When I heard Bush the Greater speak in person back in the 1980s, he seemed so much taller and more charismatic in person that he had ever appeared on TV. Ditto for Al Gore. And when I shook President Clinton's hand at a rally one time, his hand sweaty from a long day of summer campaigning, you couldn't help but feel that this guy seemed to absolutely love what he was doing.
So back to 2000, and I'm at the Bush rally, and I see the future President (not yet on stage) during the rally introductions, and he seems fidgetty. He is standing, and I notice that his right leg is jiggly in an "I want this damn thing to be over" way.
People with jiggly legs aren't suited for the office, I say to myself, so there's no way this guy can win.
I had not thought of this moment for years until last Sunday, when I read a review of Bob Woodward's State of Denial in the New York Times Review of Books.
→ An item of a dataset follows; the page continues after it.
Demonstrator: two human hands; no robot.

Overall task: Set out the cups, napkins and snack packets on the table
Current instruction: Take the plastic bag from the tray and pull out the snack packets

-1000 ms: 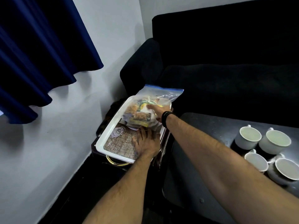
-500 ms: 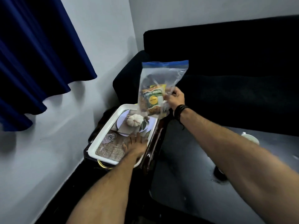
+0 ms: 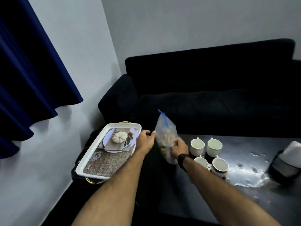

According to Woodward, the president's legs anxiously jiggle under the table in meetings. He also suggests, as others have, that our adventure in Iraq had less to do with the promotion of democracy and more to do with the president's relationship with his father. Bush wanted to outdo his dad by taking down the tyrant his old man had left standing.This scares me. Jiggle is a verb best reserved for the hijinx of buxom blondes going wild on spring break, and definitely not for the leader of the free world.
1 comment:
And what should we assume when we see your hand continually heading to your crotch?